I'm not at all convinced that the addition of new gTLD's
would greatly increase the available (English) Internet addresses.
There are many individuals, groups and corporations who collectively wish to claim
a particular domain name for whatever reason - and often these individuals, groups
and corporations wish to claim the same domain name.
I don't think the current
proposal to extend gTLDs so as to offer other companies (or groups or individuals,
for that matter) the opportunity to grab "their" company name in a different TLD
will ultimately have much of an effect, because it ignores the current tendency where
many companies register (or at least want to register) every possible variation of
their company name and trademarks on every TLD they can. This prevents other companies/groups/individuals
from controlling this space, and gives the first company to register the name "control"

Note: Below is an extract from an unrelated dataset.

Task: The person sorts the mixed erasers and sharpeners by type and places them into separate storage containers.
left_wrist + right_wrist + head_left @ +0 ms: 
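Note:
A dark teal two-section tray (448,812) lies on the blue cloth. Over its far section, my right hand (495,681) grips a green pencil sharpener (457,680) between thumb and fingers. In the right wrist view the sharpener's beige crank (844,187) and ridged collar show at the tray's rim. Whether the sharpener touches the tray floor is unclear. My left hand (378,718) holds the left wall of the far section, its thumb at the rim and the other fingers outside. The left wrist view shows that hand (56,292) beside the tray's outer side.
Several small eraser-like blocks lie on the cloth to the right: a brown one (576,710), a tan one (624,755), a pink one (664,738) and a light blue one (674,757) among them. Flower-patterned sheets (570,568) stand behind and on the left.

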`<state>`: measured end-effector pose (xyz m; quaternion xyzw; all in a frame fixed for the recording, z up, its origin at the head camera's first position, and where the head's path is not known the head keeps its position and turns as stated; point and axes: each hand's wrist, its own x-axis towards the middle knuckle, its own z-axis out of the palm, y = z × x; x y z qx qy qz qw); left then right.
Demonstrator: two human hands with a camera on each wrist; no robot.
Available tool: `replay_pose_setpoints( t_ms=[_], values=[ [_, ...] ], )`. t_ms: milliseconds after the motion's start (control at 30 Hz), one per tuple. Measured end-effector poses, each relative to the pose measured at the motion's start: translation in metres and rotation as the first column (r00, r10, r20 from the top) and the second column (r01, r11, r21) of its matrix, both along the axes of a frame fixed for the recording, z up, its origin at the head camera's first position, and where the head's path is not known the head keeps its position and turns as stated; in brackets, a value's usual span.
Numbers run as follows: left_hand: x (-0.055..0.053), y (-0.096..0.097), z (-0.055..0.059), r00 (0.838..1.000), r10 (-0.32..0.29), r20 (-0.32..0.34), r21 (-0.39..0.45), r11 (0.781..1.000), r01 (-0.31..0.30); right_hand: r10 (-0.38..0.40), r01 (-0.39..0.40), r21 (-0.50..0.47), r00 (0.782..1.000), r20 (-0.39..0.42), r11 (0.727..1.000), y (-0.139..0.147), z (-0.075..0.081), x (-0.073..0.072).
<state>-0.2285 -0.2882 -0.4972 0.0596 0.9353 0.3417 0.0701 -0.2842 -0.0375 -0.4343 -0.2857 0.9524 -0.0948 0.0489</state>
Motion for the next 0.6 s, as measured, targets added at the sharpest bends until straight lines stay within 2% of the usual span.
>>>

over the word or words on the Internet.
The premise behind creating new TLDs in
the first place is that so many domain names have been registered that there are
few remaining (English) domain names that are real words and hence easy to remember.
Creating new TLDs won’t actually solve this problem, since there will still be the
same (more or less) number of words in the English language. ;-)
I believe that
adding new TLDs will marginally increase the number of domain names available, but
there is a very real risk that the net effect will not be that noticeable since many
current (corporate/trademark) domain name holders will simply hand over more money
to register “their” domain name in each of the new TLDs.
The more I think about
the problem, the more I wonder if perhaps the .com, .net, .edu, .org etc were not
a good idea, since it ignores the current structure of the world. Business registrations;
taxes; IP laws; law enforcement – despite trends towards globalization, business
activities don’t yet take place in a truly global manner. If we were to have the
luxury of designing domain name structure from scratch, I wonder if it wouldn’t be
better to do away with non-country gTLDs altogether. This would at least remove problems
related to IP across country boundaries. Obviously, eliminating non-country gTLDs
is not feasible at this point (too many people think of web addresses as www.something.com,
too many companies have spent significant time and money branding their web address).
The question is: will more gTLDs avoid the same problems experienced by the current
gTLDs? Not unless there are restrictions in place to prevent them. Perhaps current
domain name holders should be restricted to a small number of domain names. Or perhaps
domain name holders should be restricted from registering their domain name with
an inappropriate TLD. Eg. Only companies that had online shopping capabilities on
their site could use the .shop extension. For that matter – perhaps the .com area
should be reformed by moving non-corporate domain name owners to an appropriate TLD.